After a lot of rumors, speculation, and leaks recently, the GTX 970 and GTX 980 cards are now official.
http://www.geforce.com/whats-new/articles/maxwell-architecture-gtx-980-970In short:
$330 for the 970, which lies somewhere between a 780 and 780 Ti in terms of performance - even beating the 780 Ti in some cases.
Quite an impressive feat considering that power consumption is 105W lower, and the card is $370 cheaper!
The 980 is $549 and is equal to or as much as 20-30% faster than a 780 Ti depending on the test.
There doesn't seem to be a lot which separates the two cards, and there only seems to be about a 10% performance gap between them - a gap which can be closed by overclocking.
Most of the third-party 970s seem capable of matching or beating the stock 980 performance - of course that 980 could also be overclocked, but unless you absolutely must have the best performance, I'm not seeing much reason to buy a 980.
So far, it looks like
Gigabyte's latest WindForce cooler is doing the best job with these cards, since it was designed to dissipate 600W of heat. It's a huge card and rather ugly though.
While it's never been something I had really considered until now, I do wonder if that would hurt its resale value - but with the reference design being what it is, perhaps that is true of all the non-reference cards.
Edit: I've been reading too many reviews - thought that was a 970, not a 980.
It seems like
MSI may have blown it with the TwinFrozr V update (
high temperatures, not all components receiving direct cooling) so I think I will be going with
ASUS' GTX 970 STRIX OC as it seems to offer similar performance to Gigabyte's card and is better looking in my opinion.

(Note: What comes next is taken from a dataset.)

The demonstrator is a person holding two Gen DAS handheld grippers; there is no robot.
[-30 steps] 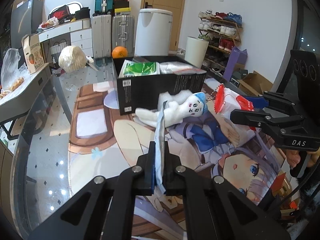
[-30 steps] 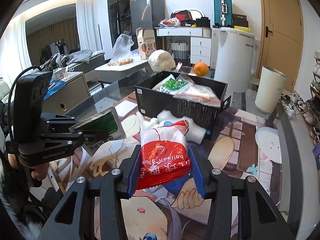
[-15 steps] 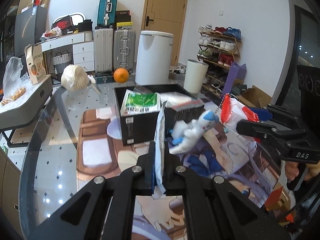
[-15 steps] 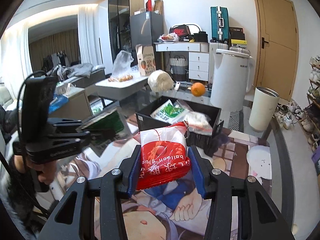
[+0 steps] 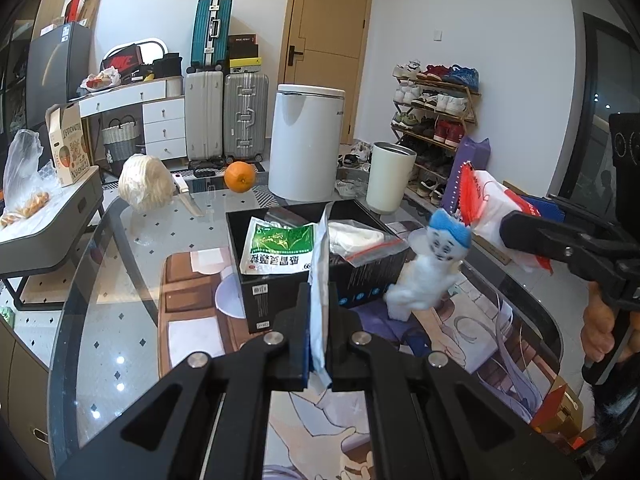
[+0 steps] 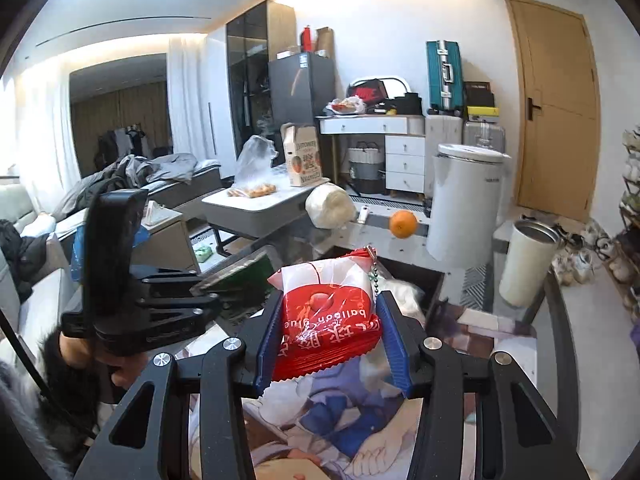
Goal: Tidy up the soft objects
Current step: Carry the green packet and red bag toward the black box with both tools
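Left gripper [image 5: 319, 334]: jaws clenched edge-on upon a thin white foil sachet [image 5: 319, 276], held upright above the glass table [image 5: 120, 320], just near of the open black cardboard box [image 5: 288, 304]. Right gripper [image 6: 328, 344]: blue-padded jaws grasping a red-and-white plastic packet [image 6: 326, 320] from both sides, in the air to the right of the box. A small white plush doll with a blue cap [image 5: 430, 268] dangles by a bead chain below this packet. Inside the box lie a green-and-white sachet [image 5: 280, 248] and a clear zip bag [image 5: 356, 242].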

I'm disappointed that so many of the non-reference cards are dropping the 3x DisplayPort, 1x HDMI 2.0 configuration that the reference board uses for a pair of DVI connectors, 1x HDMI 2.0 and 1x DisplayPort. It doesn't really affect me right now, but it's still disappointing.
I also think that the reference card is the best looking, and I do prefer blower designs because they guarantee that all the heat is directed out of the case rather than reaching other components, but it also seems to be about 15-20C hotter than the non-reference designs - though most sites seem to test in open-air rather than inside a case, which might explain that difference.
There are a number of new exciting features as well, such as
MFAA,
Dynamic Super Resolution (downsampling), and
VR-specific render modes.
The latter is most exciting to me, as it enables a new SLI mode which renders each eye on a separate GPU and does so simultaneously, rather than using alternate-frame-rendering (AFR) which adds latency. With these cards we go from SLI being a bad idea for VR, to being ideally suited for it.
If it were not for the fact that I'd have to make a lot of changes to make it work (new case, possibly a new motherboard & CPU) I'd be buying two 970's right away - at $660 it's not that much more than a single 980.